> [What needs to be done]
Restate exactly the lines below, from the one containing "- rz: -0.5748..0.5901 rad" through the final line, and leave out the pictures.

> [Source records]
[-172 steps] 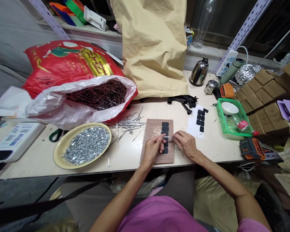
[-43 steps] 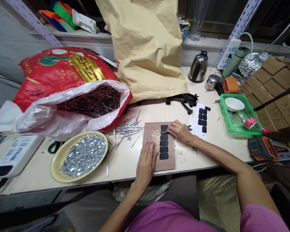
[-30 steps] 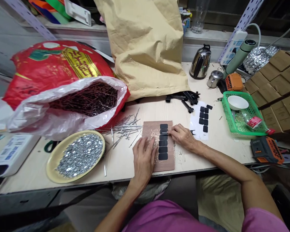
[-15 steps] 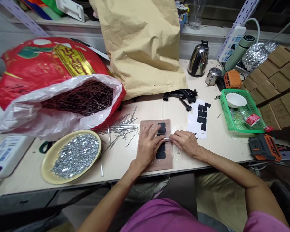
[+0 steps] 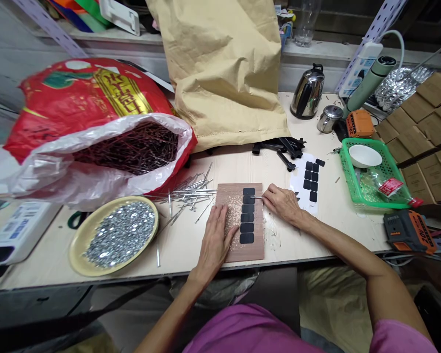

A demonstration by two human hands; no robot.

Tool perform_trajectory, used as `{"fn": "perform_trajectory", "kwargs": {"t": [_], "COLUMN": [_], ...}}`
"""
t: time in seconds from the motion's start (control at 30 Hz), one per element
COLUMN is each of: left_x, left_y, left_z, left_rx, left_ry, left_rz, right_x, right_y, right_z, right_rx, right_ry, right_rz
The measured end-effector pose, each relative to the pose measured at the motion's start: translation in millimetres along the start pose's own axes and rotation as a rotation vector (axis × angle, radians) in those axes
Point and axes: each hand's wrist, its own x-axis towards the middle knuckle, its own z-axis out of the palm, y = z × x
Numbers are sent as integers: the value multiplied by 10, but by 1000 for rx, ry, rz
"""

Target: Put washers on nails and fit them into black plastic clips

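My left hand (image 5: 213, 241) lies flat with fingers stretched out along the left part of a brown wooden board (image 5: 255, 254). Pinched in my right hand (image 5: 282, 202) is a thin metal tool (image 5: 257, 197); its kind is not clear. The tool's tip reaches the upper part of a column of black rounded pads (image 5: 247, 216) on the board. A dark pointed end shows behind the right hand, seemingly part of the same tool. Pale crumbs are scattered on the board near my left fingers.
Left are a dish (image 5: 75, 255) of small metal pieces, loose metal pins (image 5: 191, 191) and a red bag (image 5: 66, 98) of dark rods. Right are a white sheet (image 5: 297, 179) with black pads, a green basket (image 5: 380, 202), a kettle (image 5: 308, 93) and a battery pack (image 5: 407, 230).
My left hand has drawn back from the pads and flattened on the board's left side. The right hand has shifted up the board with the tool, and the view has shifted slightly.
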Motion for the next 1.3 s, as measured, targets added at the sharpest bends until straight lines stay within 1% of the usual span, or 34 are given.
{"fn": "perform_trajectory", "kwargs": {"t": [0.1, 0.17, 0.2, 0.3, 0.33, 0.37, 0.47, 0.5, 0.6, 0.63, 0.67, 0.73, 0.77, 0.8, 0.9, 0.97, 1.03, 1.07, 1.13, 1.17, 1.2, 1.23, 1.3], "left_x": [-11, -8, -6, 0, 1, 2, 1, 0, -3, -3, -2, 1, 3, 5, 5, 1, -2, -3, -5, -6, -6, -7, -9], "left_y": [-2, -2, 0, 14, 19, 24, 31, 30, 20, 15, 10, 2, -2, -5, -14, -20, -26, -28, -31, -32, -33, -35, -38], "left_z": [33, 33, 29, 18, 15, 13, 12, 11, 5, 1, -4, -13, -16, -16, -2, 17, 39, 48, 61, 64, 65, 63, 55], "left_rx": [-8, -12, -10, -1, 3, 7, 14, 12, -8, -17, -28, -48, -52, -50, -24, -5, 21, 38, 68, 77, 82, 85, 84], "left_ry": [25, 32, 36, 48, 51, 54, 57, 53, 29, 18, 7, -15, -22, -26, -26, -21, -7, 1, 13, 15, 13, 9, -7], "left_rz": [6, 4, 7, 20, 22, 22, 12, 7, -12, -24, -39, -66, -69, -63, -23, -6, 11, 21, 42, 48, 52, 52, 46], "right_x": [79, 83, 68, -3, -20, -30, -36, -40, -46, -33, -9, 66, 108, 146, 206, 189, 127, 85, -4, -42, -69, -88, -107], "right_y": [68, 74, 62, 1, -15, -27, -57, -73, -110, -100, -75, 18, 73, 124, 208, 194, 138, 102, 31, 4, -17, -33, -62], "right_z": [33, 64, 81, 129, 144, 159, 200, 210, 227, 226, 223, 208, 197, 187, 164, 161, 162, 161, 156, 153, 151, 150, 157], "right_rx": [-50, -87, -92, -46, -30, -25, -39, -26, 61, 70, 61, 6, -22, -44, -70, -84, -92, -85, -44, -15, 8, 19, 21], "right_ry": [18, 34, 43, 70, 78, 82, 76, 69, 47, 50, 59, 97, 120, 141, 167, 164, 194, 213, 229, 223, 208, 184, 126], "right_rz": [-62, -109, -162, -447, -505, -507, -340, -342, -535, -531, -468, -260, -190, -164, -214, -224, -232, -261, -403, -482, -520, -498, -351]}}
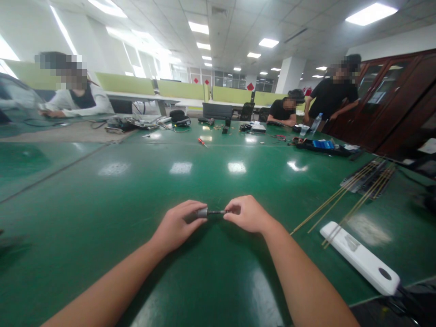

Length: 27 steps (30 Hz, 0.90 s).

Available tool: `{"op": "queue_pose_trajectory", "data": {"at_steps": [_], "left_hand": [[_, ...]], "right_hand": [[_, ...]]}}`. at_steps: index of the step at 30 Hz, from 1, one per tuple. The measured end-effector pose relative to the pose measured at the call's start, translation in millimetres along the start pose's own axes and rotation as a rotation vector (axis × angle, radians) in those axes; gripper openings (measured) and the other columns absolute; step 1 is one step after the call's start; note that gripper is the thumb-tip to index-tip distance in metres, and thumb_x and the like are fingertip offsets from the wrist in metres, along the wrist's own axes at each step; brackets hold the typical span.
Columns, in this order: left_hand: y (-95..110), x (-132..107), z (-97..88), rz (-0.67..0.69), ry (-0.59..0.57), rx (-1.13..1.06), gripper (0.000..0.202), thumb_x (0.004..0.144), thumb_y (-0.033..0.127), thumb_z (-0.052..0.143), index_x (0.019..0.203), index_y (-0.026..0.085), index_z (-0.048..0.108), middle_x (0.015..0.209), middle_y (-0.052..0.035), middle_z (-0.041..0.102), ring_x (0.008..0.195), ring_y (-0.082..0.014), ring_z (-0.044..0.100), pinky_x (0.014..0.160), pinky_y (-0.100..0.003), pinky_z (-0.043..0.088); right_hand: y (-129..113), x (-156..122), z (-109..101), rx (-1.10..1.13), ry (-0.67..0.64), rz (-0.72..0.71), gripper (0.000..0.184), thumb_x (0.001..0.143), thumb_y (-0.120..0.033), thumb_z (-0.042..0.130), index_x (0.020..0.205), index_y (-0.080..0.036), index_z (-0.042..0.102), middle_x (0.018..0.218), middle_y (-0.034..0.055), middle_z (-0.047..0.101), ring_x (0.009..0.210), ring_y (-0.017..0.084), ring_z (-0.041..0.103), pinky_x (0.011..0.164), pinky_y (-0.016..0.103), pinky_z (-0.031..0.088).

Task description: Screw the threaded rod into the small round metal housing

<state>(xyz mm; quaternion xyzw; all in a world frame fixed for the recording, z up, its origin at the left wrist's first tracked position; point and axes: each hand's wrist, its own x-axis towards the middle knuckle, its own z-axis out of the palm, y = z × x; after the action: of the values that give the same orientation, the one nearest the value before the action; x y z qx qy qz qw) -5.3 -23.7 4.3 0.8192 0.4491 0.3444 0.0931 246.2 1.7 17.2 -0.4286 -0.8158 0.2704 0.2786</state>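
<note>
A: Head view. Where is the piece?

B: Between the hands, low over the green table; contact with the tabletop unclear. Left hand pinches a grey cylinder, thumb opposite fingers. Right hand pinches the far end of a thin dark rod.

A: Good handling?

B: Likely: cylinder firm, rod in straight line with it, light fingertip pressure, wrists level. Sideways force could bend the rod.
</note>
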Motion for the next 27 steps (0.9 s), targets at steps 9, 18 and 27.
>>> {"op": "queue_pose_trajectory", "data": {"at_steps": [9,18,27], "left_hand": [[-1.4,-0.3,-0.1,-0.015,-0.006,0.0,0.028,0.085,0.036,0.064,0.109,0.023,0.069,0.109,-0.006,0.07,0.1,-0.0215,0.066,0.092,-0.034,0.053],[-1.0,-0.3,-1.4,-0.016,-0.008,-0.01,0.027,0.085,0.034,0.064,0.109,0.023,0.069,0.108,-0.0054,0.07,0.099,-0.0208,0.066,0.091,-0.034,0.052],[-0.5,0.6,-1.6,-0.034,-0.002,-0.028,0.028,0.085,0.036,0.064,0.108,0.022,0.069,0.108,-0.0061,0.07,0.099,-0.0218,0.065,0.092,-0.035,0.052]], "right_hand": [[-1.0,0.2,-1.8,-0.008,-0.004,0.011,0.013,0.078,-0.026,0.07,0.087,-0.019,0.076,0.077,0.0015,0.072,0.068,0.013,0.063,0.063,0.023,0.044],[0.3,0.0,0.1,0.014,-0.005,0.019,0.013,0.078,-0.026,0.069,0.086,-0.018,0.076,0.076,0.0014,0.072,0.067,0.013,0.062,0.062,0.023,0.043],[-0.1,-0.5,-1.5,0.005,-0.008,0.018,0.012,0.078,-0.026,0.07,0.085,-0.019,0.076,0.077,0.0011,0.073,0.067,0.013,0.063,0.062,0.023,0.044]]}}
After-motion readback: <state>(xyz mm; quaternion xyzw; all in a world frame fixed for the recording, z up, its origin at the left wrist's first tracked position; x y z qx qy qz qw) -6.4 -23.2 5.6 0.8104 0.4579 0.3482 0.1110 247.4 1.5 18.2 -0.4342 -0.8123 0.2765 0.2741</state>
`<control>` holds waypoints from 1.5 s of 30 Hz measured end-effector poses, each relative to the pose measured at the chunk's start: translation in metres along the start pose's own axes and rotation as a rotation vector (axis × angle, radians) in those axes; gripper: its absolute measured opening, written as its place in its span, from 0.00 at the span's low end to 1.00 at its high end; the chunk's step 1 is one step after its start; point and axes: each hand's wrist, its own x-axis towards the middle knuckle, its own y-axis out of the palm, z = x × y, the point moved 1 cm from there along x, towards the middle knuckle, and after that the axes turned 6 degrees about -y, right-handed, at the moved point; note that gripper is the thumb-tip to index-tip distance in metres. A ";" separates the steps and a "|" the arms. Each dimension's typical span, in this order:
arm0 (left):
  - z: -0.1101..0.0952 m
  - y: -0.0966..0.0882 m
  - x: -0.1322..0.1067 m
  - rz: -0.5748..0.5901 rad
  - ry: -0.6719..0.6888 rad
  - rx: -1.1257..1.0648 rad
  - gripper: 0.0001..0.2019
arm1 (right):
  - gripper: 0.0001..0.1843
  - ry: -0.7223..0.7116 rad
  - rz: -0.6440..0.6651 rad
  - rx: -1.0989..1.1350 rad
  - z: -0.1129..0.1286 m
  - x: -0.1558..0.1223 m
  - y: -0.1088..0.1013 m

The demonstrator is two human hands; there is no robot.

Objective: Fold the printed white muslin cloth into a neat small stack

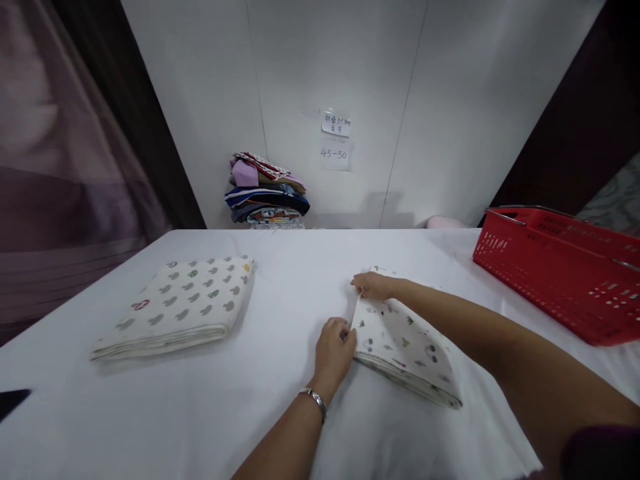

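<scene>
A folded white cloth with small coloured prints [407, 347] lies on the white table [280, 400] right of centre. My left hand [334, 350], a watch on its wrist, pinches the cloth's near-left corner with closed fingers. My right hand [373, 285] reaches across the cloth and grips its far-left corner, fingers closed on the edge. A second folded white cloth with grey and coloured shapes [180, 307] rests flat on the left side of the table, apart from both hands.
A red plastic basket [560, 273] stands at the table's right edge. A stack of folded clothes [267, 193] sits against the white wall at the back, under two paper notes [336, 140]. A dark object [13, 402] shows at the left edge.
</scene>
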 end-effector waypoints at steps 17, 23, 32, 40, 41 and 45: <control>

> [Exercise answer]
  - rz: -0.5748..0.5901 rad
  - ry: -0.6719..0.6888 rad
  - rx: -1.1257..1.0648 rad
  - gripper: 0.0001..0.2019
arm1 (right):
  - gripper: 0.0001..0.1843
  - ry: -0.7223..0.7116 rad
  - rz: -0.6440..0.6651 rad
  - rx: -1.0989..1.1350 rad
  - z: -0.1129..0.1286 m
  - x: -0.1558..0.1223 m
  - y: -0.1088..0.1013 m

The demonstrator is two human hands; there is no robot.

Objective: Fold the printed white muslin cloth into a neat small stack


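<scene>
A folded white cloth with small coloured prints [407, 347] lies on the white table [280, 400] right of centre. My left hand [334, 350], a watch on its wrist, pinches the cloth's near-left corner with closed fingers. My right hand [373, 285] reaches across the cloth and grips its far-left corner, fingers closed on the edge. A second folded white cloth with grey and coloured shapes [180, 307] rests flat on the left side of the table, apart from both hands.
A red plastic basket [560, 273] stands at the table's right edge. A stack of folded clothes [267, 193] sits against the white wall at the back, under two paper notes [336, 140]. A dark object [13, 402] shows at the left edge.
</scene>
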 end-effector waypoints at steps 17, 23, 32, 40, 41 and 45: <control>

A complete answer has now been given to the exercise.